Our subjects were requested to not see in advance either they were tasted Coke or Pepsi. In this way we could ensure that other irrelevant variables were controlled, such as whether our subjects could know in advance what kinds of drinks they would be tested. This ensured that our experiment is double-blind, because the neither our experimenters nor our subjects knew what cups were Pepsi or Coke. This double-blind design helps increase the randomization of our experiment.

We also defined the probability of successes as the number of times our subjects correctly differentiated these two drinks. For example, if they correctly identified 6 cups, there were 2 cups they were mistakenly identified.

We had in total 3 trials (24 cups in total were tested) with each of the chosen three people conducted each trial.

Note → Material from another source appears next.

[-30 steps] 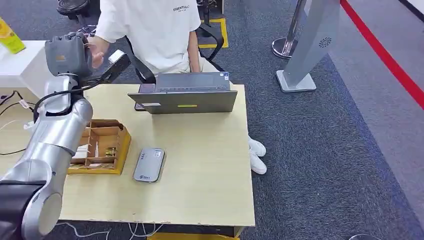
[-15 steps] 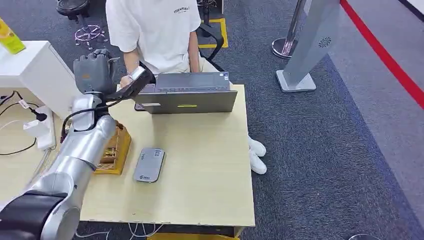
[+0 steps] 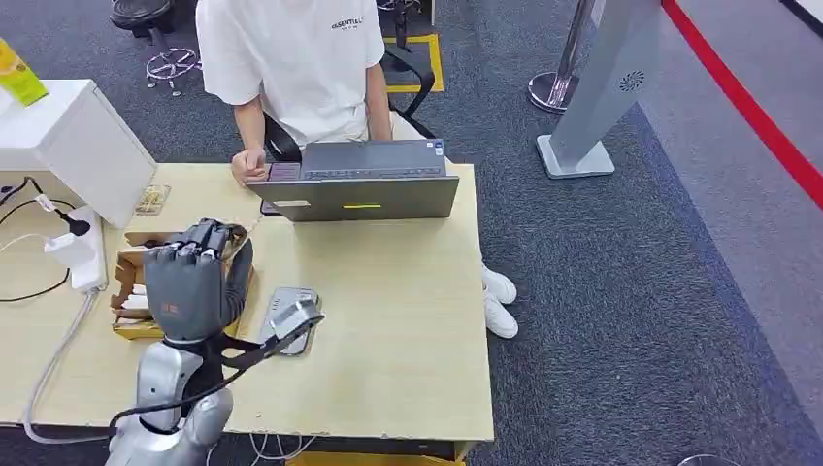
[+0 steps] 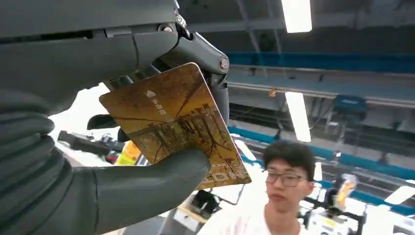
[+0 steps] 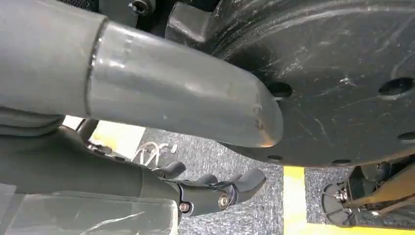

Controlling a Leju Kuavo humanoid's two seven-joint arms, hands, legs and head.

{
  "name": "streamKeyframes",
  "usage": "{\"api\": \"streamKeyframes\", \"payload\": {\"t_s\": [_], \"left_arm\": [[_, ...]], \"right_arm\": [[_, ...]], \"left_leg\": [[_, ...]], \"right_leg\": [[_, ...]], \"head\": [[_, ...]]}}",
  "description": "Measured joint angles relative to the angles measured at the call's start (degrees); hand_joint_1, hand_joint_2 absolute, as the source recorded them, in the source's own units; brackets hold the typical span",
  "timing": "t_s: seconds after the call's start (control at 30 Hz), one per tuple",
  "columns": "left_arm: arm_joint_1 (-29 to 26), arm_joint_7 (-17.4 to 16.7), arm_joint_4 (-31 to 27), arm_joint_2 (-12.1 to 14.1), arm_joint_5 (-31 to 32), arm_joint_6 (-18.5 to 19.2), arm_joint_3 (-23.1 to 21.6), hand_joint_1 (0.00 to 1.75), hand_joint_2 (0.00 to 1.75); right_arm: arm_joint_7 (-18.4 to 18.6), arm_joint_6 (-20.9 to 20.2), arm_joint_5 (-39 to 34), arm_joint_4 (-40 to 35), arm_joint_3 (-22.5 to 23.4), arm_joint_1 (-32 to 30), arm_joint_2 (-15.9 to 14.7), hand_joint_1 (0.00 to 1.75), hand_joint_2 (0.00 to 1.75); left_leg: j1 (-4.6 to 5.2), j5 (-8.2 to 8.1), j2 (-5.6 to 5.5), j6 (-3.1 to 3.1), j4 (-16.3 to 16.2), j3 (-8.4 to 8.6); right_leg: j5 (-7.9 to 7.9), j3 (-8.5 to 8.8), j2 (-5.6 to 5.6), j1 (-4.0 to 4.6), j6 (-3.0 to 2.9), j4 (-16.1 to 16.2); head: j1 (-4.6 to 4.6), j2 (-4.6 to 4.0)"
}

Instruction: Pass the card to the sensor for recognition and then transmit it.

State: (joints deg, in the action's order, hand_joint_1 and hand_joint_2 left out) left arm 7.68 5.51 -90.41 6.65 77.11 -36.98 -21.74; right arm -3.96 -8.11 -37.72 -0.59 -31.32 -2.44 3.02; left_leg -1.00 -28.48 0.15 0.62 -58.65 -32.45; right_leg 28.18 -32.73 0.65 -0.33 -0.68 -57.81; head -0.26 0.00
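Holding the gold card [image 4: 176, 127] pinched between thumb and fingers [image 4: 147, 181], the left hand [image 3: 194, 286] hovers beside the grey card sensor [image 3: 288, 318] at its 9 o'clock on the surface [image 3: 388, 311], so next I think it must lower the card onto it.

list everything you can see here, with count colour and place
golden-brown plastic card: 1, pinched in the left hand
flat grey card reader: 1, on the table beside the tray
wooden compartment tray: 1, tan, table's left part, behind the hand
grey laptop: 1, table's far edge
light wooden table: 1
white box: 1, far left
white power strip: 1, left of the tray
grey floor stand: 1, on the carpet, far right
person in white shirt: 1, behind the laptop
left hand: grey, over the tray
right hand: dark, hanging above the carpet
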Motion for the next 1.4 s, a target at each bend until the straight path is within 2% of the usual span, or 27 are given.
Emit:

Our results were as followed:

drink <- data.frame("States" = c(rep("Correct", 3), rep("Incorrect", 3)),
                    "Results" = c(6, 6, 4, 2, 2, 4),
                    "Trials" =  c(1, 2, 3, 1, 2, 3))

knitr::kable(drink)

States	Results	Trials
Correct	6	1
Correct	6	2
Correct	4	3
Incorrect	2	1
Incorrect	2	2
Incorrect	4	3

drink %>%  ggplot(aes(x = Trials, y = Results)) +
  geom_bar(stat = "identity", 
           aes(fill = factor(States)),
           position = "dodge") +
           labs(title = "Bar Graph of Coke and Pepsi for each trial")

In the table above, we can see that for two initial trials, our subjects guessed 6 out of 8 correctly, while the final trial our subject guessed 4 out of 8 correctly.

The information we need to draw from our results is the probability of successes (p). We can calculate the probability of successes (p) by dividing the total number of cups (X) tested and the number of successes we have:

# the percents of the probability of successes:
# the total of cups were tested are 8*3 : 24
# the number of successes are: 16
16/24

## [1] 0.6666667

So, the probability of successes for our trial is 0.66. We could draw our binomial distribution as below. We have in total 8 cups, so the sample size will be 8:

graph4 <- function(n, p) {
  x <- (dbinom(0:n, size = n, prob = p))
  barplot(x, 
          col = "orange",
          ylim = c(0, 0.6),
          names.arg = 0:n,
          main = sprintf(paste('Binomial Distribution (n,p)' , n, p, sep = ', ')))
}

graph4(8, .66)

This shows that with the sample size of 8, then the results will most likely look as above. This is a pretty bell shaped curve, with the probability of successes are higher than the probability of failures.